In facing how this pandemic will impact girls, this essay looks at a different one: the Ebola epidemic in Sierra Leone. Following the outbreak, Josephine Kamara, Founder of Women of Wonders Sierra Leone and Advocacy and Communications Coordinator at Purposeful, founded a social and development club that facilitates the rehabilitation of girls orphaned by the epidemic and other disasters.
In this essay, one of the eleven With and For Girls Collective strategic partners, and UNESCO warn of the potential for increased drop-out rates which will disproportionately affect adolescent girls, further entrench gender gaps in education and lead to increased risk of sexual exploitation, early pregnancy and early and forced marriage. Over 111 million of these girls are living in the world’s least developed countries where getting an education is already a struggle.
In Mali, Niger and South Sudan – three countries with some of the lowest enrolment and completion rates for girls – closures have already forced over four million girls out of school. For girls living in refugee camps or who are internally displaced, school closures will be most devastating as school often represents the only stable environment to which refugee girls have access. Refugee girls at secondary level are only half as likely to enrol as their male peers. When refugee girls experience a break in their education, they are even less likely to return.
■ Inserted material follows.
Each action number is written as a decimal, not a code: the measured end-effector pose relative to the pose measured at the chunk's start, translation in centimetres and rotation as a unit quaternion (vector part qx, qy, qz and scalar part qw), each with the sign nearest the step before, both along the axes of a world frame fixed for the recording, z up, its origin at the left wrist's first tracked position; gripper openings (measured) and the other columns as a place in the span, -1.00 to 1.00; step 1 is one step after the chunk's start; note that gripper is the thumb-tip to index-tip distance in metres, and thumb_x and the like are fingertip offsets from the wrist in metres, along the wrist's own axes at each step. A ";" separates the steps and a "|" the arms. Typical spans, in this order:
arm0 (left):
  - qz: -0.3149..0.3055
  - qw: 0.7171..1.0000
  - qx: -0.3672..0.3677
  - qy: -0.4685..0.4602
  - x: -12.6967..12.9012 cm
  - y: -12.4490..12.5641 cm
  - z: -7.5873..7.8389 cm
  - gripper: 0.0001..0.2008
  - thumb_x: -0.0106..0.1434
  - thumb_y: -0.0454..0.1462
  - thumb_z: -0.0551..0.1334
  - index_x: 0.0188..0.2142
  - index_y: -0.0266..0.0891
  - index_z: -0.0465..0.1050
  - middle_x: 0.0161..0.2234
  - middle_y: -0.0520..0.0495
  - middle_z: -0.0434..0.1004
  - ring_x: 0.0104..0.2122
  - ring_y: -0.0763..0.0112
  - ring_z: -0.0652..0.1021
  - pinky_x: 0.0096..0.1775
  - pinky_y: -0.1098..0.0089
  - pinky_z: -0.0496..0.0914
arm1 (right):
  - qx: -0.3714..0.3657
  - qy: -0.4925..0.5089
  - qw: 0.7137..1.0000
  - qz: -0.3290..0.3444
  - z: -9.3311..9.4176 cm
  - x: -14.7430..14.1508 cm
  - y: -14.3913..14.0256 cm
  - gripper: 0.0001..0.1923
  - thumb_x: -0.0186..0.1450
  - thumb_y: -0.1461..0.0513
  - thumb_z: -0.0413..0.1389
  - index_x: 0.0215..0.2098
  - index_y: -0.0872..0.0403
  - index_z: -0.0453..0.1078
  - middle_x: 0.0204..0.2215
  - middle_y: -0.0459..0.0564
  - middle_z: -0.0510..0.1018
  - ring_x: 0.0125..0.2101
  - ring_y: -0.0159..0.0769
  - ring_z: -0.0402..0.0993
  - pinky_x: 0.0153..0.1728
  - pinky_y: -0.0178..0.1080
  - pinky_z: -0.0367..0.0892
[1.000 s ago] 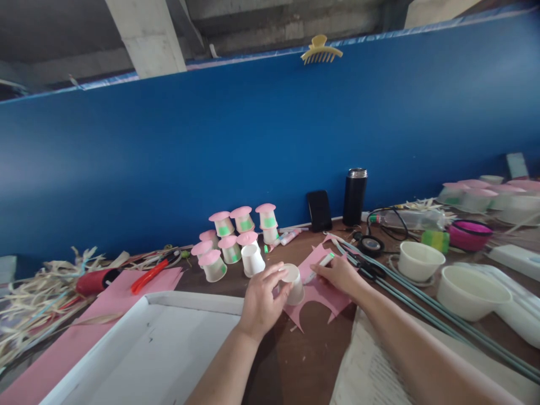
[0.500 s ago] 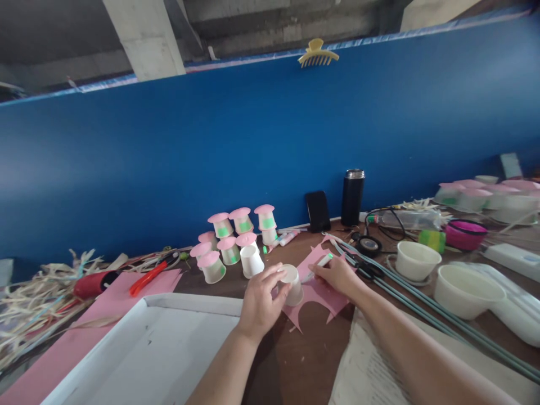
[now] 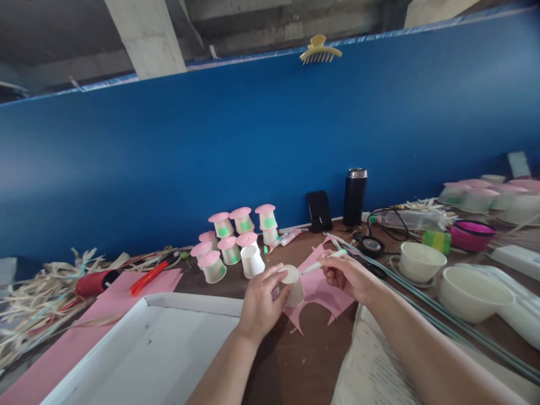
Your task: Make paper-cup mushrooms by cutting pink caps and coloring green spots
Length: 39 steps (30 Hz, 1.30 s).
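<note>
My left hand [image 3: 265,298] is closed around a white paper cup [image 3: 296,289] that stands upside down on the table. In my right hand [image 3: 343,273] is a white marker [image 3: 323,263] with a green end; its tip points left, close to the cup's side. Under the cup and marker lies pink paper [image 3: 316,289] with curved pieces cut out of it. Behind my left hand a plain white cup [image 3: 252,261] stands beside several upturned cups with pink paper discs on top [image 3: 213,267] and green patches on their sides.
A white box lid [image 3: 181,349] and pink sheets [image 3: 101,320] lie at left. Beyond them are a red marker-like item [image 3: 148,278] and shredded strips. To the right are scissors [image 3: 371,265], grey-blue rods [image 3: 422,301], white bowls [image 3: 476,292] and a black flask [image 3: 355,197].
The marker has been raised and turned to a flatter angle, with my right hand moving slightly up and right. My left hand and its cup stay almost still.
</note>
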<state>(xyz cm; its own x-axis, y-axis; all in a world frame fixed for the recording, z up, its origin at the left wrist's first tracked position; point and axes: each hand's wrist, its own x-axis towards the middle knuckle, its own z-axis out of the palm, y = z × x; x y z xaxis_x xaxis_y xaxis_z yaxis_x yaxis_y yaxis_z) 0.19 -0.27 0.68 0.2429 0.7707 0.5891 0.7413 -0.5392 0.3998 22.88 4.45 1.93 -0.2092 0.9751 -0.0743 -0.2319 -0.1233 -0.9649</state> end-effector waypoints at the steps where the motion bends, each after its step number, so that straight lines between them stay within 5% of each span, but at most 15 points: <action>1: 0.000 1.000 0.001 0.001 0.0 0.0 0.0 -0.69 0.27 -0.12 0.15 -0.05 -0.13 0.46 0.05 -0.09 0.46 0.05 0.24 0.44 0.05 0.21 0.34 | 0.000 0.004 1.000 0.004 0.0 0.0 0.0 -0.77 0.02 0.16 0.23 -0.46 0.07 0.29 -0.61 -0.21 0.26 -0.62 -0.53 0.18 -0.64 -0.46 0.16; 11: -0.004 1.000 -0.004 0.007 -0.1 0.1 -0.1 -0.68 0.27 -0.12 0.14 -0.04 -0.14 0.46 0.05 -0.10 0.46 0.04 0.24 0.44 0.06 0.20 0.34 | 0.040 -0.129 0.990 -0.036 -0.5 1.1 0.9 -0.82 0.05 0.17 0.23 -0.47 0.14 0.43 -0.73 -0.22 0.28 -0.69 -0.53 0.15 -0.69 -0.42 0.08; 16: -0.001 1.000 -0.002 0.011 -0.1 0.2 -0.1 -0.69 0.27 -0.12 0.14 -0.05 -0.13 0.46 0.05 -0.09 0.47 0.04 0.24 0.45 0.06 0.21 0.34 | 0.056 -0.227 0.972 -0.015 -1.1 0.9 1.1 -0.90 0.08 0.25 0.22 -0.51 0.15 0.45 -0.71 -0.16 0.40 -0.68 -0.48 0.29 -0.65 -0.39 0.19; 21: -0.002 1.000 0.002 0.013 -0.1 0.1 0.0 -0.70 0.27 -0.13 0.15 -0.05 -0.12 0.46 0.05 -0.10 0.47 0.04 0.24 0.44 0.05 0.20 0.35 | 0.069 -0.299 0.951 0.034 -2.2 0.8 1.4 -0.81 0.31 0.17 0.09 -0.24 0.15 0.41 -0.38 -0.09 0.52 -0.48 -0.44 0.45 -0.46 -0.31 0.40; 23: -0.004 1.000 0.003 0.011 -0.1 0.0 0.0 -0.70 0.27 -0.14 0.15 -0.05 -0.12 0.46 0.05 -0.10 0.47 0.04 0.23 0.45 0.05 0.19 0.35 | 0.077 -0.307 0.948 0.038 -2.6 0.8 1.5 -0.79 0.33 0.16 0.07 -0.18 0.14 0.39 -0.31 -0.08 0.52 -0.44 -0.43 0.46 -0.42 -0.28 0.43; 29: -0.007 1.000 0.011 0.012 -0.1 0.1 0.0 -0.70 0.26 -0.14 0.15 -0.06 -0.14 0.47 0.04 -0.14 0.47 0.03 0.21 0.45 0.05 0.18 0.36 | 0.110 -0.282 0.953 0.015 -3.0 0.4 1.6 -0.97 0.10 0.27 0.18 -0.46 0.09 0.47 -0.68 -0.15 0.47 -0.64 -0.43 0.35 -0.64 -0.39 0.20; 39: -0.002 1.000 0.015 0.012 0.0 0.1 0.0 -0.71 0.26 -0.16 0.16 -0.06 -0.13 0.47 0.04 -0.12 0.48 0.02 0.23 0.46 0.04 0.21 0.37 | 0.133 -0.252 0.958 0.018 -2.4 0.1 0.9 -0.93 0.05 0.21 0.19 -0.50 0.06 0.46 -0.67 -0.14 0.50 -0.61 -0.37 0.39 -0.60 -0.36 0.21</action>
Girls who have access to accurate sex education and safe sexual health services attain higher levels of education, have greater access to economic resources and live longer lives than girls who do not. A girl’s capacity to choose if and when to have children and to prevent or treat sexually transmitted infections is one of the greatest contributors to her ability to decide on her own future.
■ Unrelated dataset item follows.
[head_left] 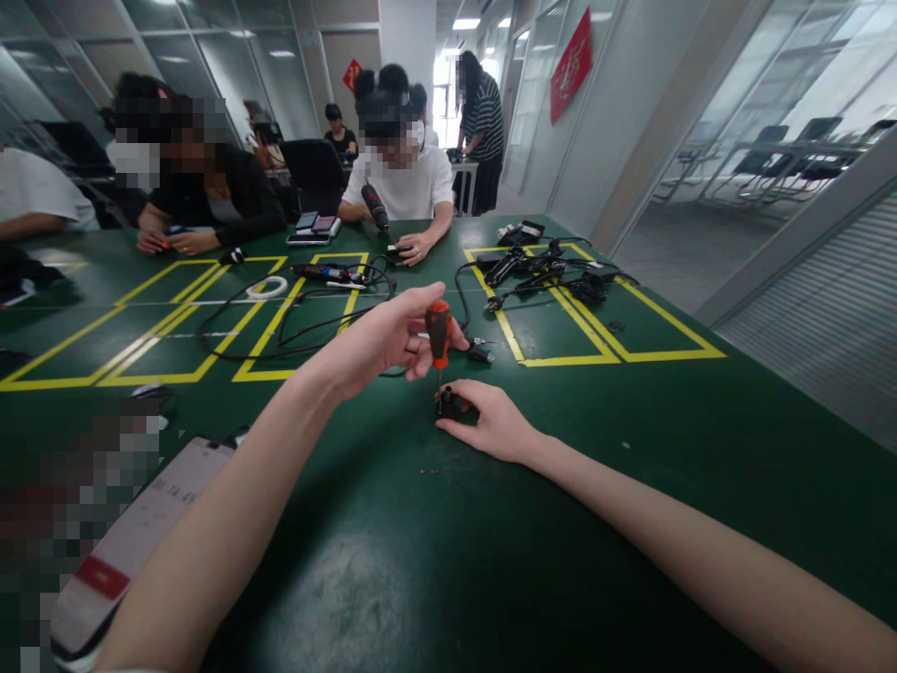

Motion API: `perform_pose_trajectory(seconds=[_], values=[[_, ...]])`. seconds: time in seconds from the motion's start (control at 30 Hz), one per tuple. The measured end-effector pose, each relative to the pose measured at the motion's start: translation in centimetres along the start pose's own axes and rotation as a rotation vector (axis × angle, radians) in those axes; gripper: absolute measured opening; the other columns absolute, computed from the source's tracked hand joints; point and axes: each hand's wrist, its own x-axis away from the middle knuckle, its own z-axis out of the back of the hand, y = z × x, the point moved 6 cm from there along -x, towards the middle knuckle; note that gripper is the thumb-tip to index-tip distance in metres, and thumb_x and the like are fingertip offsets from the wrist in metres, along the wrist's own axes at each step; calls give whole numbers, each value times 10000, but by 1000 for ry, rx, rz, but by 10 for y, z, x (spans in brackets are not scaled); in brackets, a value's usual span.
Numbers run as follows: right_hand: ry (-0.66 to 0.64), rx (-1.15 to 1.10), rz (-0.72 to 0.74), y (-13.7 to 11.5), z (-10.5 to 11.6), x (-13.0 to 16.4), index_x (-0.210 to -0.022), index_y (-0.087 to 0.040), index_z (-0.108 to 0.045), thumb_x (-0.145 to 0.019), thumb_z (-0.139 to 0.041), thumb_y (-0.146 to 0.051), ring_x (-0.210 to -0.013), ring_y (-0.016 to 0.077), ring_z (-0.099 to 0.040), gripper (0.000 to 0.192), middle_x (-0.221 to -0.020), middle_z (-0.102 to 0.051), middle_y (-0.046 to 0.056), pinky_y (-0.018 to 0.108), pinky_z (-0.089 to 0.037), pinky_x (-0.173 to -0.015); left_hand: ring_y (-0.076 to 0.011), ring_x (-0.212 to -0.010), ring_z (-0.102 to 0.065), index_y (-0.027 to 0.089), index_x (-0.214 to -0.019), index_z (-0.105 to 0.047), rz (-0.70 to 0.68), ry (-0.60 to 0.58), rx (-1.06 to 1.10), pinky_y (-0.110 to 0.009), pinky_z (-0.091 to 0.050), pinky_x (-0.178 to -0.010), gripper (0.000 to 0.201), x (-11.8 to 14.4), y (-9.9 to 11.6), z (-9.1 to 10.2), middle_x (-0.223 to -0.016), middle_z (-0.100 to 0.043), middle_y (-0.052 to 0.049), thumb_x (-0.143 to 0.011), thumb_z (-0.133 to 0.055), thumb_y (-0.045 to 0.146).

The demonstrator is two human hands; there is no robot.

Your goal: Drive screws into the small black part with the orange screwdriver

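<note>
An orange-and-black screwdriver (439, 335) stands upright, its shaft pointing down at a small black part (446, 408) on the green table. The fingers of my left hand (399, 335) are curled loosely round the screwdriver's handle, with the thumb stretched out near its top. Low on the tabletop, my right hand (494, 419) pinches the black part between thumb and fingers and steadies it. The fingers partly cover this part, so its exact kind does not show.
A phone (150, 542) lies under my left forearm. Beyond my hands are a power tool (322, 272) with a looping black cable, a white ring (266, 287) and a heap of black cables (539, 266). Across the table (561, 542), a person holds a black driver (375, 206).
</note>
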Motion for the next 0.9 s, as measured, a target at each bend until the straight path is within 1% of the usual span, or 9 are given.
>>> perform_pose_trajectory(seconds=[0.07, 0.13, 0.33, 0.47, 0.53, 0.63, 0.73, 0.83, 0.9], values=[[-1, -5, -1, 0, 0, 0, -1143, -196, -692, -898, -787, -300, -960, 256, -761, 283, -1123, -781, 116, 388, -630, -850, -133, -557, -564, 158, -877, -710, 4, -50, 37, -272, -466, -517, 503, 0, -1, -1, -958, -775, -136, -995, -451, 573], [1, -7, 4, 0, -1, 0, -1142, -187, -688, -899, -787, -295, -966, 258, -761, 284, -1123, -781, 122, 382, -628, -844, -133, -558, -570, 159, -887, -707, 19, -55, 52, -268, -457, -519, 468, -1, -2, -1, -954, -779, -132, -1004, -446, 529], [2, 4, 10, -1, 0, 0, -1137, -181, -684, -898, -785, -287, -956, 256, -760, 281, -1113, -779, 122, 378, -622, -840, -105, -533, -511, 197, -1033, -702, 40, 43, 23, -237, -322, -471, 378, 0, -3, 2, -907, -728, -65, -924, -621, 550], [-8, 0, -2, -1, 0, 0, -1145, -172, -685, -901, -776, -292, -952, 263, -758, 286, -1114, -777, 130, 387, -623, -836, -92, -537, -480, 176, -986, -709, 44, 44, 26, -220, -284, -450, 414, 1, -3, 1, -840, -685, -52, -862, -712, 570], [-11, -4, -5, -1, 0, 0, -1148, -168, -687, -903, -773, -291, -952, 264, -758, 288, -1114, -776, 132, 386, -623, -837, -99, -560, -513, 162, -929, -694, 42, 25, 59, -214, -327, -452, 437, 1, -3, 0, -802, -672, -43, -816, -779, 576], [-10, -6, -7, 0, 0, 0, -1146, -175, -684, -904, -777, -294, -953, 255, -756, 285, -1108, -776, 121, 377, -618, -845, -127, -596, -597, 163, -919, -660, 52, 10, 90, -239, -470, -519, 469, 1, -5, 0, -792, -695, -45, -778, -838, 573], [-3, 0, 1, 0, -1, 0, -1133, -181, -685, -900, -786, -303, -959, 254, -753, 281, -1095, -778, 112, 381, -612, -861, -142, -591, -641, 168, -932, -628, 72, -33, 122, -280, -556, -587, 475, 0, -6, -1, -863, -749, -77, -834, -768, 611], [0, 2, 7, 0, -1, 0, -1126, -180, -690, -900, -786, -309, -963, 259, -753, 277, -1087, -780, 113, 392, -611, -875, -153, -577, -653, 168, -922, -607, 92, -66, 161, -286, -566, -575, 457, -1, -7, -2, -855, -749, -79, -913, -630, 624], [-2, -7, 4, 1, -1, 0, -1137, -184, -690, -906, -779, -313, -960, 257, -755, 279, -1099, -779, 114, 392, -615, -873, -135, -538, -618, 161, -953, -621, 94, -68, 166, -261, -525, -521, 442, -2, -7, -1, -846, -737, -68, -922, -614, 602]])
This piece focuses on the work of two girl-led and girl-centred sexual and reproductive health and rights providers. Roots of Health provides girls in the Philippines with a range of sexual health services including free contraceptives, pre and post-natal care, STI testing, as well as sex education. Asociación AMA is a sex education organisation that operates in primary schools to educate children on sexual and reproductive health and runs a Spanish-Mayan language sex education radio programme called The ABC of Sexuality.
With and For Girls is the world’s only participatory fund by, and for, adolescent girls. It recognises extraordinary girl-led and girl-centred groups and organisations around the world through an annual awards process that offers flexible funding alongside opportunities for collaboration, mentorship, accompaniment and profile raising.